### Goal of the exercise
Below are the records; copy each line in which "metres" occurs.

(Extracted records)
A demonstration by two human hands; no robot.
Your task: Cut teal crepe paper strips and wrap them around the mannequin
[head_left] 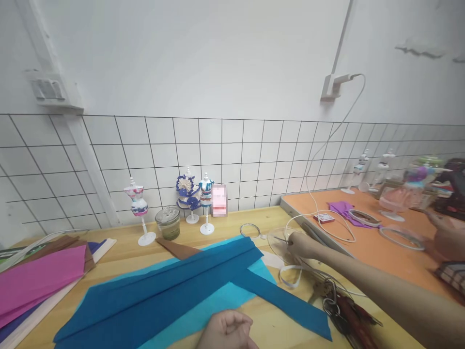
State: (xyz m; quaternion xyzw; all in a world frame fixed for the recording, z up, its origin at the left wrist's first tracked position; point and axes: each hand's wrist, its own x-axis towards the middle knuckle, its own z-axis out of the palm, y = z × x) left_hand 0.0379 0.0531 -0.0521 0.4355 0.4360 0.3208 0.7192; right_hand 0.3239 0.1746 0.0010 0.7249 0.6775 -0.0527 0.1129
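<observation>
My right hand (304, 245) reaches forward over the wooden table, fingers closed round a thin dark pointed tool (280, 239). Its kind cannot be made out. Beneath the tool is a clear round dish (272, 245), partly hidden by my hand. My left hand (227, 330) is at the bottom edge, fingers curled in and thumb close to them; anything inside is hidden. Just beyond it lie dark blue folded fabric (163, 278) and a lighter turquoise sheet (203, 310). A narrow dark blue strip (286, 303) slants to the right of my left hand.
Keys (334, 303) and a white ribbon loop (290, 276) lie near my right forearm. Small dress forms (139, 208) and a lidded glass jar (168, 224) line the wall. Pink fabric (43, 281) is left. Another person's hand (445, 237) is above the orange table (301, 206).
</observation>
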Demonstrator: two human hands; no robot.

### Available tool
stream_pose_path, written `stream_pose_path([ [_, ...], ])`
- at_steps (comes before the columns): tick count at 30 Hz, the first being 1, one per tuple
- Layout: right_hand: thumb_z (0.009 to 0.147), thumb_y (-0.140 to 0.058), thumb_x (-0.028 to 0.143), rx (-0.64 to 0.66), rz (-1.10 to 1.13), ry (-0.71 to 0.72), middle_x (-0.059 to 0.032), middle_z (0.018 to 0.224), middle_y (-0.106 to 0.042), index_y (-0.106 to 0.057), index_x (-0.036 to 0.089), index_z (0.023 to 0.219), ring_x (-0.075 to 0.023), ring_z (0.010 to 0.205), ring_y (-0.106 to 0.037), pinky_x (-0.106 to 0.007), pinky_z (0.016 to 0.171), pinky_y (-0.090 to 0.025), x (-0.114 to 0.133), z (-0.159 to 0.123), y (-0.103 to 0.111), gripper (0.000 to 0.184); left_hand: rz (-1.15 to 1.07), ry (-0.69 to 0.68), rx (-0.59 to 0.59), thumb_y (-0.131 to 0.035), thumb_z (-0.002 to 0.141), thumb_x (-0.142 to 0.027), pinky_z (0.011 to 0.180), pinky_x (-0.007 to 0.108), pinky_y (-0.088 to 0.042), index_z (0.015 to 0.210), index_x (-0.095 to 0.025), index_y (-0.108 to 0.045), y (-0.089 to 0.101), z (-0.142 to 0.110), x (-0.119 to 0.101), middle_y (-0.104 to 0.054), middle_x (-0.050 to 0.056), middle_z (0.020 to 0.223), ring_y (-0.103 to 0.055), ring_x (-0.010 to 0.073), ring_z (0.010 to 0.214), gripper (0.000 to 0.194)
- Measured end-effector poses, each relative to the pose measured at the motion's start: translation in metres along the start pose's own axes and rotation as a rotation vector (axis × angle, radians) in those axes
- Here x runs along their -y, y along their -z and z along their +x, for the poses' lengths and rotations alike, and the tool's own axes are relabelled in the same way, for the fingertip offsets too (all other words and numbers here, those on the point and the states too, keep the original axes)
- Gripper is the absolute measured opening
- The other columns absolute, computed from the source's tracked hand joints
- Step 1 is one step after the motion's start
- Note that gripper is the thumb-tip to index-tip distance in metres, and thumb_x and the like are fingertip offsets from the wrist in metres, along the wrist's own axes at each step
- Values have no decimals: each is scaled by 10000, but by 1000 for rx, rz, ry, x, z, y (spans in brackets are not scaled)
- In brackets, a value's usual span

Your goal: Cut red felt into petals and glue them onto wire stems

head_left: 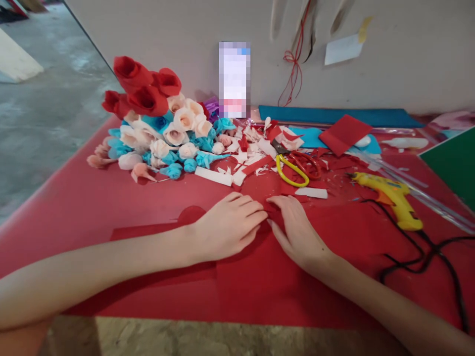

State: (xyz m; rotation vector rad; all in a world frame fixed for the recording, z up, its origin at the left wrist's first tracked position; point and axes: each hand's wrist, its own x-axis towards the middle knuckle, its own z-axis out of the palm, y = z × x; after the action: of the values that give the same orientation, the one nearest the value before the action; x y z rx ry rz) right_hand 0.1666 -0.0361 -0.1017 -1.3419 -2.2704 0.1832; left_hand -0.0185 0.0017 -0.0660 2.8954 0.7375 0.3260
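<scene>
My left hand (234, 223) is bent over with its fingertips pressed together at the edge of a small piece of red paper (273, 211). Facing it, my right hand (297, 232) pinches the same piece between thumb and fingers. The paper's exact shape is partly hidden by my fingers. Beneath both hands lie large flat red paper sheets (267, 287) on a red tabletop. A round red piece (191, 215) lies just behind my left wrist. Beyond my fingers rest scissors with yellow and red handles (293, 172) among paper scraps (247, 143).
Paper flowers in red, cream and blue (163, 128) are heaped at the back left. A yellow glue gun (397, 195) with a black cord (411, 267) lies at right. Against the wall stands a phone (234, 79). A folded red square (346, 134) sits at back right.
</scene>
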Motion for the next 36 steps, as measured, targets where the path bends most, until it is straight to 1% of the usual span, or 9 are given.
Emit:
stream_pose_path([
  [4, 829, -366, 125, 18, -10, -6, -151, 1096, -544, -384, 131, 1136, -269, 1068, -481, -521, 962, -342, -1, -1, 1, 307, 86, 76, -47, -433, 857, -270, 805, 388, -375, 1070, -110, -527, -10, -1, -7, -624, 87, 972, -526, 224, 878, 282],
  [11, 831, -332, 91, 38, 4, 2, -135, 1087, -575, -413, 136, 1115, -236, 1042, -519, -517, 995, -296, -4, 0, 7, 299, 1, 80, -74, -453, 853, -252, 877, 384, -328, 1083, -131, -504, -15, 0, -4, -617, 71, 977, -507, 198, 910, 265],
  [19, 781, -331, 38, 16, 97, -3, -102, 1038, -602, -422, 149, 1108, -219, 975, -535, -389, 847, -451, -4, -1, 14, 357, -27, 73, -76, -453, 847, -230, 941, 397, -325, 1103, -129, -510, -15, 0, -3, -596, 75, 1036, -495, 201, 965, 281],
  [22, 801, -324, 49, -19, 115, -35, -87, 1041, -600, -424, 166, 1120, -196, 960, -553, -359, 835, -453, -5, 2, 26, 355, -54, 67, -82, -449, 847, -221, 980, 419, -304, 1117, -139, -513, -14, 0, -4, -589, 84, 1087, -487, 211, 1018, 289],
  [25, 823, -376, 111, -47, 38, -111, -77, 979, -614, -516, 179, 1011, -202, 906, -571, -355, 807, -446, -12, 8, 47, 244, -88, 56, -82, -430, 857, -217, 997, 438, -286, 1120, -156, -526, -15, -1, -4, -597, 85, 1103, -486, 216, 1044, 286],
  [27, 807, -438, 149, 25, -41, -194, -65, 898, -624, -576, 188, 872, -209, 844, -582, -352, 769, -448, -20, 12, 61, 158, -100, 47, -75, -418, 863, -211, 1010, 447, -267, 1132, -161, -525, -16, -1, -3, -594, 81, 1123, -480, 215, 1064, 294],
  [30, 758, -556, 228, 212, -102, -340, -42, 802, -627, -600, 195, 722, -200, 739, -590, -332, 691, -454, -31, 14, 71, 66, -105, 39, -61, -412, 867, -213, 1030, 441, -236, 1138, -161, -527, -18, -1, -2, -588, 65, 1146, -468, 208, 1085, 299],
  [34, 685, -657, 370, 284, -86, -394, -36, 762, -629, -589, 184, 714, -195, 669, -586, -306, 580, -438, -33, 11, 63, 200, -104, 36, -56, -407, 867, -210, 1032, 416, -232, 1110, -161, -543, -18, -1, -2, -596, 53, 1129, -478, 193, 1068, 283],
  [36, 662, -685, 347, 295, -59, -378, -36, 789, -630, -585, 179, 745, -193, 693, -589, -298, 588, -439, -30, 10, 55, 212, -106, 32, -53, -405, 866, -210, 1032, 419, -231, 1099, -165, -549, -18, -1, -2, -598, 53, 1126, -480, 195, 1064, 278],
])
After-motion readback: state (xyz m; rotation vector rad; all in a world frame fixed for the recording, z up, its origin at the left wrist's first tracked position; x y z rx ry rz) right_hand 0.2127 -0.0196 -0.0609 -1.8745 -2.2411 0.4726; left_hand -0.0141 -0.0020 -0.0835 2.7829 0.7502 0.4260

### Solution to this problem
- Measured end-effector poses, each relative to the pose measured at the motion's start: translation in metres along the start pose's own axes and rotation as a rotation vector (axis × angle, radians) in those axes
- Note that gripper is the thumb-tip to index-tip distance in metres, and thumb_x and the like are fingertip offsets from the wrist in metres, along the wrist's own axes at each step

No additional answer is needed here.